Work instruction:
Each line holding the string "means" is to be copied from the data.

Stored data:
━━━━━━━━━━━━━━━━━━━━

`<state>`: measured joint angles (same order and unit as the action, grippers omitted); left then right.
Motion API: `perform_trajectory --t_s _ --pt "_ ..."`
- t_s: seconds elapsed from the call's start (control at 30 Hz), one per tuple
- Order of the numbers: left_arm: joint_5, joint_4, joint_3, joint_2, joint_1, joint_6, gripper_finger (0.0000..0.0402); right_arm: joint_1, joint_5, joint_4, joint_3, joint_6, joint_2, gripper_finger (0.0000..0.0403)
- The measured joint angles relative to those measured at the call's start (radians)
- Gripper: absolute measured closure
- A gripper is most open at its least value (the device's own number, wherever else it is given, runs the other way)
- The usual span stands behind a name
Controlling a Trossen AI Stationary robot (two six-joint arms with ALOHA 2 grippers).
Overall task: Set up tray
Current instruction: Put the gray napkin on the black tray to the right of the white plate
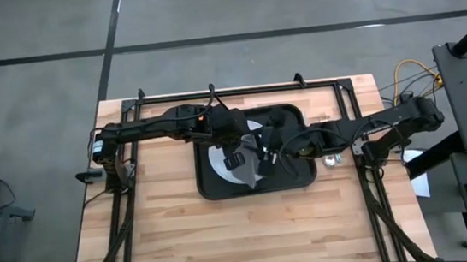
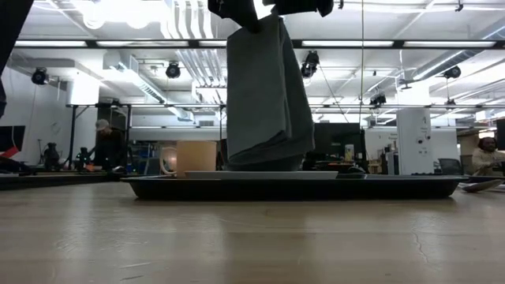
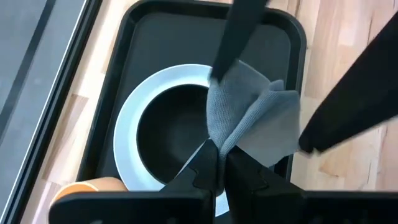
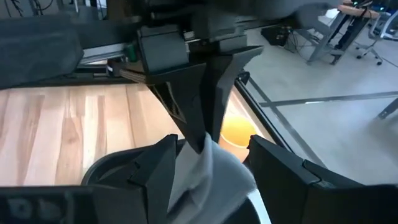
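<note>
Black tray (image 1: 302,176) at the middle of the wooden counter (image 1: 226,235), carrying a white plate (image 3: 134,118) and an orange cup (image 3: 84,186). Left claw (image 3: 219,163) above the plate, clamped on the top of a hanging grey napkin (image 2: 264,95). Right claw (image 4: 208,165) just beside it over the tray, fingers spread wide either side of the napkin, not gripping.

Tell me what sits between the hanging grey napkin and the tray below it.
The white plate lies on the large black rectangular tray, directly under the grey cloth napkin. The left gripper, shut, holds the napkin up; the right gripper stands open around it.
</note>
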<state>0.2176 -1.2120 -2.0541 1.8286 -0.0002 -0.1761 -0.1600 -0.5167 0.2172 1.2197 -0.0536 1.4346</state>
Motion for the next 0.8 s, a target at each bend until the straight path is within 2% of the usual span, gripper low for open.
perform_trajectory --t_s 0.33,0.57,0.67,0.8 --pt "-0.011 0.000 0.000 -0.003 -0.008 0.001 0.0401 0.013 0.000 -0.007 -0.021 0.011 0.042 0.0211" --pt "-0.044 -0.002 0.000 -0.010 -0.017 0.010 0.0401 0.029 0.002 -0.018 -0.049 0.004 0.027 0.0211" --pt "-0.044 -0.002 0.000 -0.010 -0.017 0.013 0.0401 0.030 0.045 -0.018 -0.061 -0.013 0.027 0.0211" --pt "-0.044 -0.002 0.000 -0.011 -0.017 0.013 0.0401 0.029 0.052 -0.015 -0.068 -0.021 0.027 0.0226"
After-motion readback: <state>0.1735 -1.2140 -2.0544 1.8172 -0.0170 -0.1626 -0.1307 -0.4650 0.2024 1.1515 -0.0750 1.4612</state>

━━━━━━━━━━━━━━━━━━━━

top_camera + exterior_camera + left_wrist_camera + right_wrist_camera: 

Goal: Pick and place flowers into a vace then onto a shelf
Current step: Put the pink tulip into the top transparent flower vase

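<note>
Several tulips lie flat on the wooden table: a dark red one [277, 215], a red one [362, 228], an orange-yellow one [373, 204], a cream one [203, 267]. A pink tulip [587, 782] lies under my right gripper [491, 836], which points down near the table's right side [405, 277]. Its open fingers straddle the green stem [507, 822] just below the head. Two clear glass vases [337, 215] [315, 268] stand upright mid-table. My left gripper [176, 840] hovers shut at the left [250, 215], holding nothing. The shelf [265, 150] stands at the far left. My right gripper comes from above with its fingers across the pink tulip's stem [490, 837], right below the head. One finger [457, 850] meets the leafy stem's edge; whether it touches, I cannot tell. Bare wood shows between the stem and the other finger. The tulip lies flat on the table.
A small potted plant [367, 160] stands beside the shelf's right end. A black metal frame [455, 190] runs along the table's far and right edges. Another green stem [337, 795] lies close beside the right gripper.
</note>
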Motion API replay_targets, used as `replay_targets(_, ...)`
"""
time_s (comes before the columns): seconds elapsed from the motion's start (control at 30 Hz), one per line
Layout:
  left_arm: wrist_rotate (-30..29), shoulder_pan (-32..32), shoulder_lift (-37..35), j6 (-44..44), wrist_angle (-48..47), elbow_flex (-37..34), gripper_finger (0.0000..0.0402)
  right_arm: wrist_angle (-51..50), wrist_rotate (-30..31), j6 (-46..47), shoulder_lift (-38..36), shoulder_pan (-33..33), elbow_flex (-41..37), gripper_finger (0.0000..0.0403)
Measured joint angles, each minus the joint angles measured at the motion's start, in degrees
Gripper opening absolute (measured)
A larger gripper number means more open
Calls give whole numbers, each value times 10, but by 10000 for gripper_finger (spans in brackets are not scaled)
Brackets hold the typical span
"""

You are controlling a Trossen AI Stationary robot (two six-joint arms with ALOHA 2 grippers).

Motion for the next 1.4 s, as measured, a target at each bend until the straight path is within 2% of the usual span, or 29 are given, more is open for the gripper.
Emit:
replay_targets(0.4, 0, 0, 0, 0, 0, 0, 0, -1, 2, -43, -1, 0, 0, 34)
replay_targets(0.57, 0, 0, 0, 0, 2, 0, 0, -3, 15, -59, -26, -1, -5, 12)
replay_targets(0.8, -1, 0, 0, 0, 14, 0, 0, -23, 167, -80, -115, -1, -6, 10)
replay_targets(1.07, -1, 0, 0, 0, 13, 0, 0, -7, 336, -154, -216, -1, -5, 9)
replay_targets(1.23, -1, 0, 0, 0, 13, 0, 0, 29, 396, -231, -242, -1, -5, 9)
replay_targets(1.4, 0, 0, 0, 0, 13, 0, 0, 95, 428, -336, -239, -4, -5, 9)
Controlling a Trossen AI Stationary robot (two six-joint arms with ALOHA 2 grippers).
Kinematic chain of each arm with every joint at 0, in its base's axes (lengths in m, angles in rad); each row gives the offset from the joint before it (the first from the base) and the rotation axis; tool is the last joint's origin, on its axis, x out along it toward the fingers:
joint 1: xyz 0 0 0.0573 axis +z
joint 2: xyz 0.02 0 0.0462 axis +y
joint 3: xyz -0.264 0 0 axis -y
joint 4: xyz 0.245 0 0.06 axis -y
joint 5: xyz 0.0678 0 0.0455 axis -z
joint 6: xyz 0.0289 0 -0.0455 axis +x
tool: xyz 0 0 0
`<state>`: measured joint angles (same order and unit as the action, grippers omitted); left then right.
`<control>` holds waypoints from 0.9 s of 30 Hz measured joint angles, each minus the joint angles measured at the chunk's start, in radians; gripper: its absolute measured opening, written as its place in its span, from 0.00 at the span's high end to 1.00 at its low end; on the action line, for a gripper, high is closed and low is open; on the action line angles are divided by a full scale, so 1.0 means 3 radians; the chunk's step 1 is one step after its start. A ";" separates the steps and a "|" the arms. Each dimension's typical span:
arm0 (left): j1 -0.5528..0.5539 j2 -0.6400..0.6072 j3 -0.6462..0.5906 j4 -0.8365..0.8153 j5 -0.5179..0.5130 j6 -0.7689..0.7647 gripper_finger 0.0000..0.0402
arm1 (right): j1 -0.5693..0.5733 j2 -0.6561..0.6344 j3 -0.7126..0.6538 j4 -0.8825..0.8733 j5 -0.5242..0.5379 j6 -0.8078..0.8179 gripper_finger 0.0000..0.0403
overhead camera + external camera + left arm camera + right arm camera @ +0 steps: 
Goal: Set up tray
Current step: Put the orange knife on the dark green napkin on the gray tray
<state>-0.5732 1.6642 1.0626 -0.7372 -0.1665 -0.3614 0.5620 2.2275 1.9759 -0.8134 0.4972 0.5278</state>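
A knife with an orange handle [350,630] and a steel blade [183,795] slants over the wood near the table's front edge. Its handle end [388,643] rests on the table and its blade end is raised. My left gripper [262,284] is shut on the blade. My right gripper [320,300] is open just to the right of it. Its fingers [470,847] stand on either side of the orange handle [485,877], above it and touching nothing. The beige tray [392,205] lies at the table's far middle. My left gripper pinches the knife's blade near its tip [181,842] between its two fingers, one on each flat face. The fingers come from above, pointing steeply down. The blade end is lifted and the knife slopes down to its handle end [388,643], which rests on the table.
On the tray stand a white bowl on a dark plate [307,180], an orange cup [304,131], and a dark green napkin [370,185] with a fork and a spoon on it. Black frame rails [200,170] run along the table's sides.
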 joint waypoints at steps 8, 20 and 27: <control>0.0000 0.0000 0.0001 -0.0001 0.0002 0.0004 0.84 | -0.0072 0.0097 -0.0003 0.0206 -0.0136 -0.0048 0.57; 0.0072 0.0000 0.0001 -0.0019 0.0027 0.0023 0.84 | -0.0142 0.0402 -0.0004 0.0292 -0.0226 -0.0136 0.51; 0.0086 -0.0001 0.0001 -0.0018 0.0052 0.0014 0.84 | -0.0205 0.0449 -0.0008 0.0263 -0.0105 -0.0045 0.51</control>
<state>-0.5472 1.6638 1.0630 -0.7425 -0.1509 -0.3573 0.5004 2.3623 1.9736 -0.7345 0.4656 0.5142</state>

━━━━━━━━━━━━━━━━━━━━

Output of the exercise:
A larger gripper number means more open
`<control>` holds waypoints from 0.9 s of 30 Hz measured joint angles, each minus the joint angles measured at the chunk's start, in radians; gripper: its absolute measured opening, written as its place in its span, from 0.00 at the span's high end to 1.00 at its low end; on the action line, for a gripper, high is closed and low is open; on the action line angles are divided by a full scale, so 1.0 means 3 radians; the chunk's step 1 is one step after its start. A ";" separates the steps and a "|" the arms. Each dimension's typical span:

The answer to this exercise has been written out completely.